• What this task involves: Transcribe each line of the material as it is, and drop any picture.

• Given data:
________________________

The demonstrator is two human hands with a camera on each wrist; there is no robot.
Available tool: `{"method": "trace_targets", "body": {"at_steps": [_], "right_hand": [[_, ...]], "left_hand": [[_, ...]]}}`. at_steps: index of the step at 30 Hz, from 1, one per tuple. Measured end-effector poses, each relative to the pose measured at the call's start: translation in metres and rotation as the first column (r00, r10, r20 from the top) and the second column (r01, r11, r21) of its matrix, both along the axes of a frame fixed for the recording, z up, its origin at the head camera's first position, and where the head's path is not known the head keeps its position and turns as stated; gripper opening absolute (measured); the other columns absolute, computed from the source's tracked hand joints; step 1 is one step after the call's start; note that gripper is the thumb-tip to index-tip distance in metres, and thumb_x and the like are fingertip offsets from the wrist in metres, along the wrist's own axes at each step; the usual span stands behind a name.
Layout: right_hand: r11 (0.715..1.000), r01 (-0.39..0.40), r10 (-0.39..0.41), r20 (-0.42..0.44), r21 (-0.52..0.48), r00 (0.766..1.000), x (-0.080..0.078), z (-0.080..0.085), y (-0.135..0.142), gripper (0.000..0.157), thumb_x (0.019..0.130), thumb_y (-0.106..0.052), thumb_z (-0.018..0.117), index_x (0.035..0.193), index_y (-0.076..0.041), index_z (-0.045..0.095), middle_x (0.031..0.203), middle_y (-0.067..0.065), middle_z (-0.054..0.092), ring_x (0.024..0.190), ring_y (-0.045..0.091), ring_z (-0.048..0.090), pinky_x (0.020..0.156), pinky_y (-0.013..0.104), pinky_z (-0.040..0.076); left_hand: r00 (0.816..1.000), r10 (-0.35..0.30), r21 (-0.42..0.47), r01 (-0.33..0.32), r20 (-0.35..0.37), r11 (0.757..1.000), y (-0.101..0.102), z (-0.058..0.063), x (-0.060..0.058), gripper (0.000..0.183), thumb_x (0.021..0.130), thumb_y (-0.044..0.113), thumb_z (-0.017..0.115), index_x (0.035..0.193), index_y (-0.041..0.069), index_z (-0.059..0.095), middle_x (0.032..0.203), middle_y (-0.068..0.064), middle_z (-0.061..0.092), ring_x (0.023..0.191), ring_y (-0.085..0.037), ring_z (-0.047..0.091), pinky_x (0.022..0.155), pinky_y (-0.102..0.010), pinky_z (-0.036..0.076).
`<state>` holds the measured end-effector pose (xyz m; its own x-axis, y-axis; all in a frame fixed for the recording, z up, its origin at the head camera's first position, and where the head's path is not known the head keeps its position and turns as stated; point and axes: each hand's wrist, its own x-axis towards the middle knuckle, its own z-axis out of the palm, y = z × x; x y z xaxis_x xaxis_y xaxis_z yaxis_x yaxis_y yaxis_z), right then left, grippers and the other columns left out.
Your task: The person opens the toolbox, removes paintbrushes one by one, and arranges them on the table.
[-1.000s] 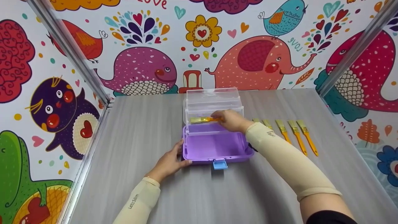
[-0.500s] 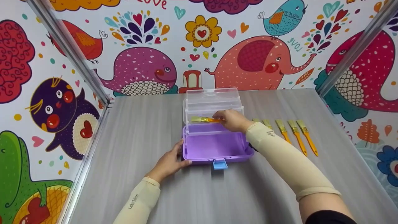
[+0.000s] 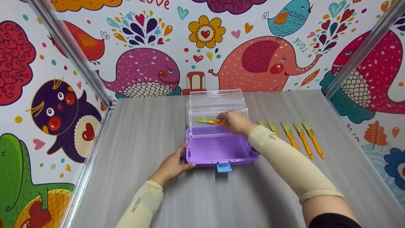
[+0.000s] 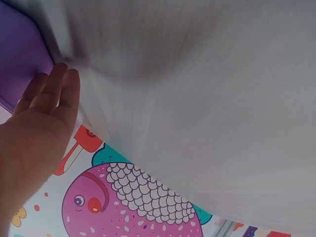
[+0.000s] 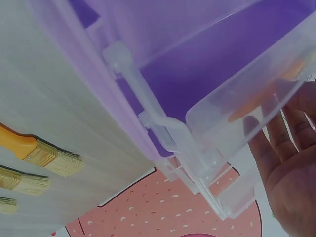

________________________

• Answer to this exercise:
The demonstrator is two human hands with a camera on each wrist; there is no robot.
Available tool: `{"method": "trace_targets", "body": {"at_steps": [_], "right_hand": [[_, ...]], "left_hand": [[_, ...]]}}`. at_steps: index of the step at 30 Hz, from 1, one per tuple. Measured end-effector poses, each relative to the pose measured at the call's start: translation in metres and rotation as the first column (r00, r10, r20 from the top) and the second column (r01, r11, r21) of its matrix, both along the axes of a frame fixed for the recording, z up, its origin at the head camera's first position, and where the head's path is not known the head keeps its position and turns as stated; gripper opening absolute (measured); the other columns absolute, computed from the source's tracked hand joints; step 1 is one step after the call's start; note that gripper is the thumb-tip to index-tip distance in metres, and thumb_x and the like are fingertip offsets from the wrist in metres, along the wrist's own axes at each step; the usual span stands behind a name.
Layout: right_hand: r11 (0.715..1.000), r01 (-0.39..0.40), r10 (-0.39..0.41), r20 (-0.42..0.44), r21 (-0.52..0.48), r00 (0.766..1.000), x (-0.080..0.078), z (-0.080..0.085), y (-0.135..0.142), gripper (0.000..0.157), thumb_x (0.019..0.130), thumb_y (-0.106..0.052), thumb_z (-0.018..0.117), index_x (0.035..0.193), index_y (-0.076..0.041), index_z (-0.045..0.095), middle_x (0.031..0.203), middle_y (-0.067..0.065), middle_z (-0.054..0.092), ring_x (0.024..0.190), ring_y (-0.045..0.091), ring_z (-0.048..0.090), pinky_x (0.020..0.156), pinky_y (-0.013..0.104), pinky_z (-0.040..0.076); left_hand: r00 (0.816..1.000), r10 (-0.35..0.30), r21 (-0.42..0.47), r01 (-0.33..0.32), r20 (-0.35..0.37), r11 (0.757..1.000), y (-0.101..0.102), z (-0.058..0.063), x (-0.060..0.058), gripper (0.000..0.183), thumb_x (0.021..0.130), thumb_y (-0.044..0.113), thumb_z (-0.017..0.115), index_x (0.035..0.193), index_y (-0.041..0.069), index_z (-0.059..0.095), middle_x (0.032..0.203), middle_y (-0.068..0.064), middle_z (-0.061..0.092), ring_x (0.023..0.191), ring_y (-0.085..0.037), ring_z (-0.047..0.091), pinky_x (0.022..0.155), pinky_y (-0.102..0.010), pinky_z (-0.036..0.076).
`<state>` holds the measured end-effector pose (xyz m; its own x-axis, y-axis; all in a frame fixed for the recording, z up, its origin at the head camera's first position, and where the head's path is not known the head keeps its position and turns as stated; point and axes: each hand's wrist, its own x-axis towards the middle knuckle, its own z-axis out of the palm, y = z × x; x y z xaxis_x xaxis_y xaxis_z yaxis_x yaxis_y yaxis_z), right then left, grippers and the other columns left out.
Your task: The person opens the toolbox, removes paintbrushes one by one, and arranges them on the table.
[-1.000s] 
[-0.500s] 
[+0.000s] 
[+0.000s] 
[+0.000s] 

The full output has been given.